TASK STATEMENT
Repeat exactly the line that contains "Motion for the" and every line below it to the end of the material, omitting all others.

----- INFORMATION SHOWN

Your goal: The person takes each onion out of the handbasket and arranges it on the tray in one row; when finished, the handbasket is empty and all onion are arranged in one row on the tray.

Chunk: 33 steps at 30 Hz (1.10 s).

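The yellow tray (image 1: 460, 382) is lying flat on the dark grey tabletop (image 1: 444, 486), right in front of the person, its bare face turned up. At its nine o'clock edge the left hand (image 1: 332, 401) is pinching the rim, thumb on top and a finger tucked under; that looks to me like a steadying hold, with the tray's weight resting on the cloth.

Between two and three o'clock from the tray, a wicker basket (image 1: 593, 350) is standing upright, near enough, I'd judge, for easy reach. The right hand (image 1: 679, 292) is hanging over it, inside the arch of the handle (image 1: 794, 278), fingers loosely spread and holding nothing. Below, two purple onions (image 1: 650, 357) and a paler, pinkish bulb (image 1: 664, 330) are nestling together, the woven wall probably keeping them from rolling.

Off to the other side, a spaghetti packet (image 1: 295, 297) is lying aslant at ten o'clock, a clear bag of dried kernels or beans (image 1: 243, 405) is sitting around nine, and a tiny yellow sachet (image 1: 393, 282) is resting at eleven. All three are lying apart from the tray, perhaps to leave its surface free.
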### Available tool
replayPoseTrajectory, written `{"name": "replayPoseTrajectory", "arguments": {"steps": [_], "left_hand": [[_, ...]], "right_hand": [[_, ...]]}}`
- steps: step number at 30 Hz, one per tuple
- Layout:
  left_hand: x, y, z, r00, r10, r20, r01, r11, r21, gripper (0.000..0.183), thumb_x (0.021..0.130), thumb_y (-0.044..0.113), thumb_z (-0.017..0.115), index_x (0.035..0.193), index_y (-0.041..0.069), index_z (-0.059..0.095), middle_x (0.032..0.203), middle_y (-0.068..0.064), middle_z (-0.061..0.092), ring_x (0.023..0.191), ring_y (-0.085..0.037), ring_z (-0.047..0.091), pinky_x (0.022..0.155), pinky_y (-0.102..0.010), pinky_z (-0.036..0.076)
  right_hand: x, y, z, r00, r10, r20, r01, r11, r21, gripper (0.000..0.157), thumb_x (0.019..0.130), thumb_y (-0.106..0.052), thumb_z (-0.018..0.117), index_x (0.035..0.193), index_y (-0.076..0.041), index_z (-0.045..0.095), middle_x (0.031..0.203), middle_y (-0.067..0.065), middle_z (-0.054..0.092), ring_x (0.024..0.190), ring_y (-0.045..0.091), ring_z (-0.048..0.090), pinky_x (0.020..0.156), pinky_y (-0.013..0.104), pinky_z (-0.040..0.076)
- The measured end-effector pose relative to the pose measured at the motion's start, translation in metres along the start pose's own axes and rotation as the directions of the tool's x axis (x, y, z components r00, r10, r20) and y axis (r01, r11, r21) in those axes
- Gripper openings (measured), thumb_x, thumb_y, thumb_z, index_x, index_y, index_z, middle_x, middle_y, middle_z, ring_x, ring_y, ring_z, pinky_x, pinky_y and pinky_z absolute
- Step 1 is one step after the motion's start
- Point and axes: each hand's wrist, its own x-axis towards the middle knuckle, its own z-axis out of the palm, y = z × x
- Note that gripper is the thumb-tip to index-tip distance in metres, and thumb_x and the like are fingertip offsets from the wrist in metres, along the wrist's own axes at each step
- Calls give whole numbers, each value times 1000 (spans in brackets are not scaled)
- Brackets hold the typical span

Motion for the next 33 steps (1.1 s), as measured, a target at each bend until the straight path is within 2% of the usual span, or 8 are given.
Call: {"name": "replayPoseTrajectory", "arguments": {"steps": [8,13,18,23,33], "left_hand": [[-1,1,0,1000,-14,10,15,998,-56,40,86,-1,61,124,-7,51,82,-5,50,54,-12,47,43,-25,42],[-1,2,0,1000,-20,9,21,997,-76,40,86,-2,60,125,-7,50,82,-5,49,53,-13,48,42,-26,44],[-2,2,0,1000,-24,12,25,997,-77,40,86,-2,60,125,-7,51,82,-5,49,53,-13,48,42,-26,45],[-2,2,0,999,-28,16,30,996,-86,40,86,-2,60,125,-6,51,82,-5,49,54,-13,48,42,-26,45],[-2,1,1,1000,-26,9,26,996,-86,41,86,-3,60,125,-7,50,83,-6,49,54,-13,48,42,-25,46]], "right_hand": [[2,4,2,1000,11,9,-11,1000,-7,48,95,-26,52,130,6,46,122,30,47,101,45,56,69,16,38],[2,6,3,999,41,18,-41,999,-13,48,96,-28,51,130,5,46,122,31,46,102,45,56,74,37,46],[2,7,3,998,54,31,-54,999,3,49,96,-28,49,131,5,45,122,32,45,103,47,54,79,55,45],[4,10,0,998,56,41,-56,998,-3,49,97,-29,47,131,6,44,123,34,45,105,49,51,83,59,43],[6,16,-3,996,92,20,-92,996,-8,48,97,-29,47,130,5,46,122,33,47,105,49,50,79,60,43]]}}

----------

YOUR RESPONSE
Motion for the next 33 steps (1.1 s), as measured, a target at each bend until the straight path is within 2% of the usual span, or 8 are given.
Call: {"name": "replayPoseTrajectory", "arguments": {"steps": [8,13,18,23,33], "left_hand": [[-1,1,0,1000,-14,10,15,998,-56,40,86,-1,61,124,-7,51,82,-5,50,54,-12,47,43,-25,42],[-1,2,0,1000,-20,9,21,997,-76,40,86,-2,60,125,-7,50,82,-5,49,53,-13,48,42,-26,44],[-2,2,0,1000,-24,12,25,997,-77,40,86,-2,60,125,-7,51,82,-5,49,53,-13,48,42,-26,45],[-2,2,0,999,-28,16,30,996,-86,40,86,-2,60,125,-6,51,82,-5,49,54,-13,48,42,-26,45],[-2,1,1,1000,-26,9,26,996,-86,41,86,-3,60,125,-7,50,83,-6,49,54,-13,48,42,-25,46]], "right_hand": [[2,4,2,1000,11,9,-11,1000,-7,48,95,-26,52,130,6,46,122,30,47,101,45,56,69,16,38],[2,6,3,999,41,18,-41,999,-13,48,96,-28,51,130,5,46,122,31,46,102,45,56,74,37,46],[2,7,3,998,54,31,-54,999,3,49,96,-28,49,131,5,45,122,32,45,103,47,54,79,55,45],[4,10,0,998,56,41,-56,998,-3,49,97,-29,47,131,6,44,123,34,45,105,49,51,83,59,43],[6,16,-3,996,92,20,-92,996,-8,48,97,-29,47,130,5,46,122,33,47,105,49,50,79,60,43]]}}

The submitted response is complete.